> Exercise details
Return the listing below exactly as it stands. Pictures stay out.

> Given material
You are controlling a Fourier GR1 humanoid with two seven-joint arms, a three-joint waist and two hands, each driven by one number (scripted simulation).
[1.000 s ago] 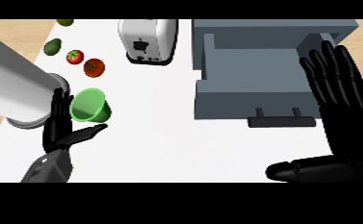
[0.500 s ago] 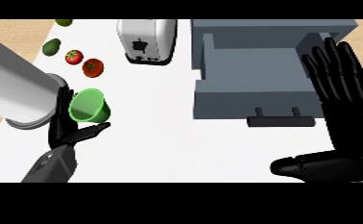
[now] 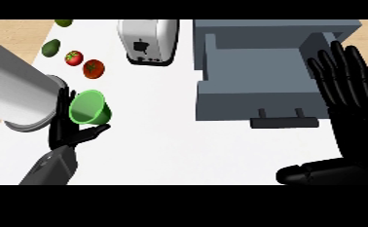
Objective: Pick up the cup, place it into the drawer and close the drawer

> Response for this exercise
You are controlling a Fourier GR1 humanoid with two seven-joint arms, a three-joint waist and two hands, each driven by one number (scripted simulation).
[1.000 s ago] 
[0.500 s ago] 
[now] 
Objective: Pick up the cup, place it into the drawer and close the drawer

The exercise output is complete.